→ **ABOUT THIS EXERCISE**: Copy nothing but the lines below running from the line containing "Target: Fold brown" through the line containing "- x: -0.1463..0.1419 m", both end lines included.

(Stored items)
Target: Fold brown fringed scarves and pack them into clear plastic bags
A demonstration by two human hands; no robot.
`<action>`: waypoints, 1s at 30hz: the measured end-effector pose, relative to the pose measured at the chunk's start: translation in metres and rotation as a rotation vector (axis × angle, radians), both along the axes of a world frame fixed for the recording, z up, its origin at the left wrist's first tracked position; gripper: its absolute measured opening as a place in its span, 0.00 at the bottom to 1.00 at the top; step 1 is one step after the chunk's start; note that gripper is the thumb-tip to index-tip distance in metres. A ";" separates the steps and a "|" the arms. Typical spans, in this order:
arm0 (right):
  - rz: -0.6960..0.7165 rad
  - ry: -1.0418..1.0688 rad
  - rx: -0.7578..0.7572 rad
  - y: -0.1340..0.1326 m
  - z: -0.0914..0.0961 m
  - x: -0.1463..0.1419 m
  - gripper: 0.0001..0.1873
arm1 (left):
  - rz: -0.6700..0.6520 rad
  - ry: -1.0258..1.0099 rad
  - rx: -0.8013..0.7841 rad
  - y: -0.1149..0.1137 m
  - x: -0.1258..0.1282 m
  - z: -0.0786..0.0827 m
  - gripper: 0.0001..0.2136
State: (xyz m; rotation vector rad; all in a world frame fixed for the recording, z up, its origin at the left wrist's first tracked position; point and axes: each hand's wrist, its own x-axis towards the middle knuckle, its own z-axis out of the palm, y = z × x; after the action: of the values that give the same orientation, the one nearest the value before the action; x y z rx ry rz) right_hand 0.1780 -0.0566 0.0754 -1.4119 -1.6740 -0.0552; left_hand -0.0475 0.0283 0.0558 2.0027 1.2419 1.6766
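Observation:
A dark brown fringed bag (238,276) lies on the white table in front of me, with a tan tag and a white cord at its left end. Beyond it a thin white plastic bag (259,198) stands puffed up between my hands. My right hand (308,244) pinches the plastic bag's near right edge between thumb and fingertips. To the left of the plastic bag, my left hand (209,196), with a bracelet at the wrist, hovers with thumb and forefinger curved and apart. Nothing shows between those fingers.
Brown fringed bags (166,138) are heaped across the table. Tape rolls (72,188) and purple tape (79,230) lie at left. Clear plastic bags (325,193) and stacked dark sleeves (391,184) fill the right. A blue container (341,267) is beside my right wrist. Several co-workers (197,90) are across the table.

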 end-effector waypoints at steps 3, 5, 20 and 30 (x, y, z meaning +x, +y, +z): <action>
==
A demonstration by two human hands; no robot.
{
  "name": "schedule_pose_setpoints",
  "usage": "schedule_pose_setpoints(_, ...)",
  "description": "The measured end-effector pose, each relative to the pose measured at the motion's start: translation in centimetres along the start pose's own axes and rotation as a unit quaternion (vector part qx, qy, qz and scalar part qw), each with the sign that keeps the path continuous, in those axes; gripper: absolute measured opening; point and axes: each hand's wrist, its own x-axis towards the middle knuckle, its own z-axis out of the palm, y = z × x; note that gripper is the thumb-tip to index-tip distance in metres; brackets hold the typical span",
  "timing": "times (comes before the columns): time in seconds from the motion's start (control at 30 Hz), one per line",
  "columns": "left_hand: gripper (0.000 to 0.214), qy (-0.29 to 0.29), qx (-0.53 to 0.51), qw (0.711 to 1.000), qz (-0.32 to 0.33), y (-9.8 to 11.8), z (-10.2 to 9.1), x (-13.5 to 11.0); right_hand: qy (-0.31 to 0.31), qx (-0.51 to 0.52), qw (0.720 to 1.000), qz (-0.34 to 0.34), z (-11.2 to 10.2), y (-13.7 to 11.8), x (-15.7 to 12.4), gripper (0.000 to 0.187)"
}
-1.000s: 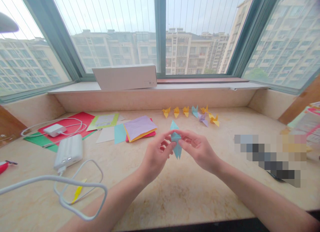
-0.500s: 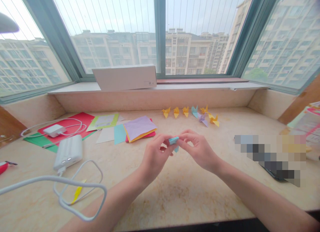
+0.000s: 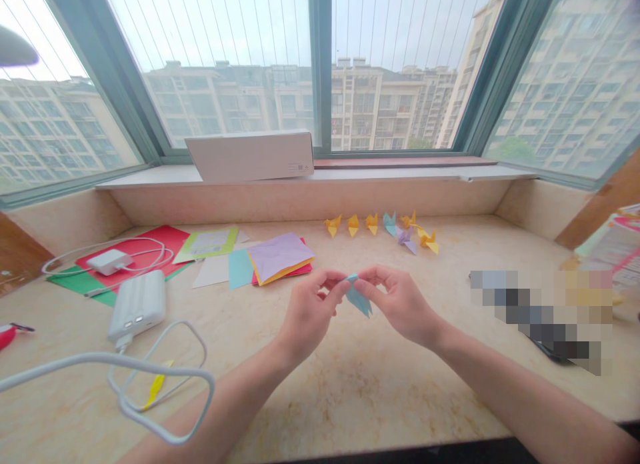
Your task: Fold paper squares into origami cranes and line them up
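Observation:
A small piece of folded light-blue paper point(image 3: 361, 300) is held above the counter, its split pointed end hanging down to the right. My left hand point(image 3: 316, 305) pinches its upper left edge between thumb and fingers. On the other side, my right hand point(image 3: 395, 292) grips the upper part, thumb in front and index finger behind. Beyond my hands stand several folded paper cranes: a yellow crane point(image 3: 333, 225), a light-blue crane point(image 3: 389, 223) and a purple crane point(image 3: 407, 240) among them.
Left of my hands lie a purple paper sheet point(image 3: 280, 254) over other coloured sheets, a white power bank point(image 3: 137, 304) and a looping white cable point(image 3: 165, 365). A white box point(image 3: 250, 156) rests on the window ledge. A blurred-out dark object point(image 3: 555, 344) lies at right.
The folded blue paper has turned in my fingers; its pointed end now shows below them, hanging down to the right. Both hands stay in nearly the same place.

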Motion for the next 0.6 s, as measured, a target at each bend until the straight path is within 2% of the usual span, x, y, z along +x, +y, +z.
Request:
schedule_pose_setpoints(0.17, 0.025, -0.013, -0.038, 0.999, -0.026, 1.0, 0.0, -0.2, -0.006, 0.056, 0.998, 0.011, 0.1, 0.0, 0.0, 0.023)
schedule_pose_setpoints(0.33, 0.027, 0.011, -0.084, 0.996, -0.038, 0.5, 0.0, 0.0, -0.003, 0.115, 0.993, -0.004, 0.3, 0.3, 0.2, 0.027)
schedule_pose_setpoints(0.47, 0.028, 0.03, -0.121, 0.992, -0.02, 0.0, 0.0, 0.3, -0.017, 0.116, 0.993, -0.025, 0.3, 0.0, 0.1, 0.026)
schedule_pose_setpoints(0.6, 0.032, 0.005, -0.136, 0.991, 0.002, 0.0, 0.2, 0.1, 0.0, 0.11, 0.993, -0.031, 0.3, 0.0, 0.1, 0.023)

→ **RESPONSE AREA**:
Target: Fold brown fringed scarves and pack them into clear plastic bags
A demonstration by two human hands; no robot.
`<action>`: waypoints, 1s at 30hz: the measured end-effector pose, relative to the pose measured at the chunk's start: translation in metres and rotation as a rotation vector (axis × angle, radians), both along the axes of a world frame fixed for the recording, z up, its origin at the left wrist's first tracked position; gripper: its absolute measured opening as a place in its span, 0.00 at the bottom to 1.00 at the top; step 1 is one step after the chunk's start; note that gripper is the thumb-tip to index-tip distance in metres. A ";" separates the steps and a "|" the arms. Typical spans, in this order:
arm0 (right):
  - rz: -0.6960..0.7165 rad
  - ry: -1.0418..1.0688 rad
  - rx: -0.7578..0.7572 rad
  - y: -0.1340..0.1326 m
  - z: -0.0914..0.0961 m
  - x: -0.1463..0.1419 m

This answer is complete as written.